• About this exercise
The response should be an exact copy of every record.

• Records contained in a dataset
****************************************

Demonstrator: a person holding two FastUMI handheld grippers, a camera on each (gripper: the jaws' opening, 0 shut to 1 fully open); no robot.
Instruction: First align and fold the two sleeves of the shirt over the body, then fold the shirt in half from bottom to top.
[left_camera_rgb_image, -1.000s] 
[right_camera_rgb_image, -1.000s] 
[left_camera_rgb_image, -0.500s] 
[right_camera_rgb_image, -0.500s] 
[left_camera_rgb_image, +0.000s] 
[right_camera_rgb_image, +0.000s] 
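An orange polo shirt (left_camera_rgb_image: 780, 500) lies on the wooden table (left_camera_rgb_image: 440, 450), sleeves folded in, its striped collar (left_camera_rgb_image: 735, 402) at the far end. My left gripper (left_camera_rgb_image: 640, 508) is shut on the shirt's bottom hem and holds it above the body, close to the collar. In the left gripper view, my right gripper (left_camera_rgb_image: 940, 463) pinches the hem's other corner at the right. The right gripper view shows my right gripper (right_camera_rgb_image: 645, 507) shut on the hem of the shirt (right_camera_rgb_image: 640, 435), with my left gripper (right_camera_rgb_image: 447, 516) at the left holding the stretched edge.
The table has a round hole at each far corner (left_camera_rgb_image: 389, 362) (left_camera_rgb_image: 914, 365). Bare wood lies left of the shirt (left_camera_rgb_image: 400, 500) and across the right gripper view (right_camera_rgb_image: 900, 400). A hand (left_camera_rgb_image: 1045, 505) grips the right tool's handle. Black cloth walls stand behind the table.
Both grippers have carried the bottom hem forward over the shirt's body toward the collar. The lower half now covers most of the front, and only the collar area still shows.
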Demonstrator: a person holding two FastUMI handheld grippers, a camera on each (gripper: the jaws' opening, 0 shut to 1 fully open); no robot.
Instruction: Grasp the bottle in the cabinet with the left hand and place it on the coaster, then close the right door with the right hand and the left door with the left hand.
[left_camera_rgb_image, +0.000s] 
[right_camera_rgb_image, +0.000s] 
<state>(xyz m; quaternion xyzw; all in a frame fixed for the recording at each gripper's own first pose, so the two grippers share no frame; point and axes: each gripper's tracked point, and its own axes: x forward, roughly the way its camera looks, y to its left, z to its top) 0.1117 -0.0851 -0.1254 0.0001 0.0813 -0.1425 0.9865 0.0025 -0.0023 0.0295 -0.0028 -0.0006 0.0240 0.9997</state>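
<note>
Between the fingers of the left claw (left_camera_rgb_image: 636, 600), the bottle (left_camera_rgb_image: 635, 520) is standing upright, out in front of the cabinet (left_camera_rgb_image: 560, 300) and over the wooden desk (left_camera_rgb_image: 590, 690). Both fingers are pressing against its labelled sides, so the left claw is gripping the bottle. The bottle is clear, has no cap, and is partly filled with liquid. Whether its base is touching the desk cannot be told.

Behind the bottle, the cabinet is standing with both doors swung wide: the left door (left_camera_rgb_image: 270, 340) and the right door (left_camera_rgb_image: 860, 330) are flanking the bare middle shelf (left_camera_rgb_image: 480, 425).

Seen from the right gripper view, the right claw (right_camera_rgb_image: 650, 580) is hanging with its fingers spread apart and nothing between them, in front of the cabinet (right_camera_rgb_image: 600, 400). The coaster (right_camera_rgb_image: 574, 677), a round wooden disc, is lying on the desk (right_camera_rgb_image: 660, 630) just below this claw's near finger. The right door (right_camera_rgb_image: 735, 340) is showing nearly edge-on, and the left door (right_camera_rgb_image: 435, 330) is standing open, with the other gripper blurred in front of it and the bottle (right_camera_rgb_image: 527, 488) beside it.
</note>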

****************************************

• Written response
Demonstrator: a person holding two FastUMI handheld grippers, a camera on each (gripper: the jaws' opening, 0 shut to 1 fully open); no robot.
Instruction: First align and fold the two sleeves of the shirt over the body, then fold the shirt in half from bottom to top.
[left_camera_rgb_image, -1.000s] 
[right_camera_rgb_image, -1.000s] 
[left_camera_rgb_image, -0.500s] 
[right_camera_rgb_image, -0.500s] 
[left_camera_rgb_image, +0.000s] 
[right_camera_rgb_image, +0.000s] 
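An orange polo shirt (left_camera_rgb_image: 780, 500) lies on the wooden table (left_camera_rgb_image: 440, 450), sleeves folded in, its striped collar (left_camera_rgb_image: 735, 402) at the far end. My left gripper (left_camera_rgb_image: 640, 508) is shut on the shirt's bottom hem and holds it above the body, close to the collar. In the left gripper view, my right gripper (left_camera_rgb_image: 940, 463) pinches the hem's other corner at the right. The right gripper view shows my right gripper (right_camera_rgb_image: 645, 507) shut on the hem of the shirt (right_camera_rgb_image: 640, 435), with my left gripper (right_camera_rgb_image: 447, 516) at the left holding the stretched edge.
The table has a round hole at each far corner (left_camera_rgb_image: 389, 362) (left_camera_rgb_image: 914, 365). Bare wood lies left of the shirt (left_camera_rgb_image: 400, 500) and across the right gripper view (right_camera_rgb_image: 900, 400). A hand (left_camera_rgb_image: 1045, 505) grips the right tool's handle. Black cloth walls stand behind the table.
Both grippers have carried the bottom hem forward over the shirt's body toward the collar. The lower half now covers most of the front, and only the collar area still shows.
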Demonstrator: a person holding two FastUMI handheld grippers, a camera on each (gripper: the jaws' opening, 0 shut to 1 fully open); no robot.
Instruction: Grasp the bottle in the cabinet with the left hand and place it on the coaster, then close the right door with the right hand and the left door with the left hand.
[left_camera_rgb_image, +0.000s] 
[right_camera_rgb_image, +0.000s] 
<state>(xyz m; quaternion xyzw; all in a frame fixed for the recording at each gripper's own first pose, so the two grippers share no frame; point and axes: each gripper's tracked point, and its own axes: x forward, roughly the way its camera looks, y to its left, z to its top) 0.1117 -0.0851 -0.1254 0.0001 0.0813 -0.1425 0.9865 0.0025 -0.0023 0.0295 -0.0028 -0.0006 0.0240 0.9997</state>
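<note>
Between the fingers of the left claw (left_camera_rgb_image: 636, 600), the bottle (left_camera_rgb_image: 635, 520) is standing upright, out in front of the cabinet (left_camera_rgb_image: 560, 300) and over the wooden desk (left_camera_rgb_image: 590, 690). Both fingers are pressing against its labelled sides, so the left claw is gripping the bottle. The bottle is clear, has no cap, and is partly filled with liquid. Whether its base is touching the desk cannot be told.

Behind the bottle, the cabinet is standing with both doors swung wide: the left door (left_camera_rgb_image: 270, 340) and the right door (left_camera_rgb_image: 860, 330) are flanking the bare middle shelf (left_camera_rgb_image: 480, 425).

Seen from the right gripper view, the right claw (right_camera_rgb_image: 650, 580) is hanging with its fingers spread apart and nothing between them, in front of the cabinet (right_camera_rgb_image: 600, 400). The coaster (right_camera_rgb_image: 574, 677), a round wooden disc, is lying on the desk (right_camera_rgb_image: 660, 630) just below this claw's near finger. The right door (right_camera_rgb_image: 735, 340) is showing nearly edge-on, and the left door (right_camera_rgb_image: 435, 330) is standing open, with the other gripper blurred in front of it and the bottle (right_camera_rgb_image: 527, 488) beside it.
</note>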

With that, the exercise is done.